これまでも幾度かブログで取り上げたとおり、子供の頃からハナ肇とクレージーキャッツの大ファンだったから、本屋の店頭に別冊宝島「植木等と昭和の時代」が積んであるのを見つけ迷わず購入してしまった。ページをひらくと植木やクレージーの多くの未公開写真や、彼らの周囲にいた人たちによる逸話「私と植木等」などで本は満載だ。一人で読むうち、思わず吹き出したり懐かしさがこみ上げたりと、あの時代に戻って一気に読んでしまった。
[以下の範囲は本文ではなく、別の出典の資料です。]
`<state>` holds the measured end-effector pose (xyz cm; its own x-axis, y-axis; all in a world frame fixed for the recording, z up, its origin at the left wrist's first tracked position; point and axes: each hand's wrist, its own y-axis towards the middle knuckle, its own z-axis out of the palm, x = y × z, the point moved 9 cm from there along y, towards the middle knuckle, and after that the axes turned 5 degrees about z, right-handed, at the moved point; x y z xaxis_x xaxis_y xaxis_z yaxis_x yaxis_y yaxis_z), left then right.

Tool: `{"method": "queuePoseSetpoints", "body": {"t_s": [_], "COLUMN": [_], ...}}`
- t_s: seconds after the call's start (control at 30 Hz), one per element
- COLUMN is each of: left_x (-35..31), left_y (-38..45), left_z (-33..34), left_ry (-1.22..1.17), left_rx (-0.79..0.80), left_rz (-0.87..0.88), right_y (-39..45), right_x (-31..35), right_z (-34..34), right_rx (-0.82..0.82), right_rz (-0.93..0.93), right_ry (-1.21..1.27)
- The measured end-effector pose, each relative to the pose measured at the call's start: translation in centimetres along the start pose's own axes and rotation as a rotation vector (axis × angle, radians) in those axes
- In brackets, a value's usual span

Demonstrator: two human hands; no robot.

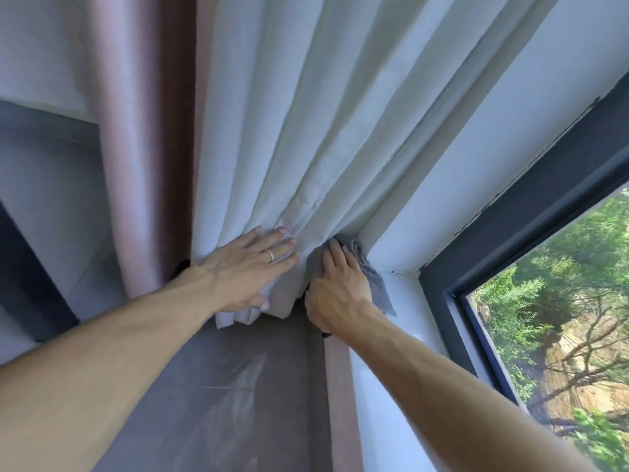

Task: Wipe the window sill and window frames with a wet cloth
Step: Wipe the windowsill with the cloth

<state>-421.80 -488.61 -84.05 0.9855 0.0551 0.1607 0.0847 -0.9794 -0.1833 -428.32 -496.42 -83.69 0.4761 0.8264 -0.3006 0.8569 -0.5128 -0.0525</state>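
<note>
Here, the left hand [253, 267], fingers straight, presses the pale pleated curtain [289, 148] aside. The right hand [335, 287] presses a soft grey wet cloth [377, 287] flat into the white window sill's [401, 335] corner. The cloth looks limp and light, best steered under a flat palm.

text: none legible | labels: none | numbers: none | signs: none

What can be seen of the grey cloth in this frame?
The grey cloth looks like soft, textured fabric, bunched and folded rather than spread. It lies on the white window sill, pushed into the corner where the sill meets the side wall, beside the pale curtain. The right hand presses on it and covers most of it; only its right part and lower corner show. Whether it is wet cannot be told.
</note>
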Motion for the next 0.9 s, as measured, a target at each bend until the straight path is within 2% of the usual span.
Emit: {"method": "queuePoseSetpoints", "body": {"t_s": [0.03,0.13,0.23,0.33,0.47,0.53,0.63,0.7,0.8,0.9], "left_x": [0.0,0.3,0.4,0.4,0.1,-0.3,-1.6,-3.1,-5.5,-7.4], "left_y": [-0.1,-0.2,-0.5,-0.6,-1.0,-1.2,-1.0,-0.4,0.7,1.3], "left_z": [0.2,0.6,0.9,0.8,0.4,0.5,0.1,-0.4,-1.2,-2.0], "left_ry": [-0.007,-0.036,-0.038,-0.053,-0.054,-0.055,-0.127,-0.167,-0.214,-0.218], "left_rx": [0.003,-0.004,-0.015,-0.019,-0.025,-0.03,-0.073,-0.091,-0.088,-0.113], "left_rz": [-0.003,-0.027,-0.028,-0.034,-0.035,-0.023,0.0,0.045,0.095,0.117], "right_y": [1.8,2.3,-3.2,-2.8,1.9,-0.8,-9.2,-11.7,-9.7,-9.9], "right_x": [0.0,-0.2,0.7,0.6,0.4,0.3,0.1,-0.9,-2.4,-2.8], "right_z": [0.0,0.4,-0.6,0.1,-0.1,0.1,-0.6,0.3,0.8,1.4], "right_rx": [0.001,0.008,-0.157,-0.033,-0.011,-0.011,-0.08,-0.042,-0.065,-0.025], "right_rz": [0.018,0.051,-0.019,-0.019,0.011,-0.005,-0.008,0.095,0.301,0.397], "right_ry": [-0.047,0.019,0.086,0.054,0.024,0.13,0.339,0.377,0.411,0.42]}}
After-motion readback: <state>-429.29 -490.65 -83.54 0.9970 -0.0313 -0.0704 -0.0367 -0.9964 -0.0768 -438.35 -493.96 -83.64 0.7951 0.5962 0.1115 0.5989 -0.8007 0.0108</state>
よく知られる通り、植木等は昭和2年に三重県の寺の三男坊として生まれ、東京・駒込の寺に小僧としてあずけられている。お寺から東洋大学に進学し最初は陸上部に所属するが、次第に軽音楽に傾倒し、戦中戦後の混乱期に工場慰問や進駐軍慰問で歌手やギター弾きとして名をあげていくのである。このあたり、バンドの変遷やフランキー堺らとの関わり、そしてハナ肇とクレージーキャッツ結成などの経緯が本の中でさまざまに語られ、ここだけ読んでも戦後ジャズ史の一面をみるようで興味深い。


さて「おとなの漫画」「シャボン玉ホリデー」など植木が出演した懐かしい番組や、「スーダラ節」以下サラリーマン人生の極意を歌った数々の名曲を思い起こすにつけ、「夢と希望に満ち」「高度成長を駆け抜けた」昭和30年代のサラリーマンを羨ましく感じる事がある。その時代の象徴を演じた無責任男・植木等は、実はとても真面目な性格だった事が本書で明かされるが、そうであったからこそ、あの破天荒に見える演技や歌を「芸」として生み出すことができたのだろう。それにしても植木等が亡くなってすでに十年、クレージー七人のうち、存命なのが今や犬塚弘だけというのが何とも寂しいものである。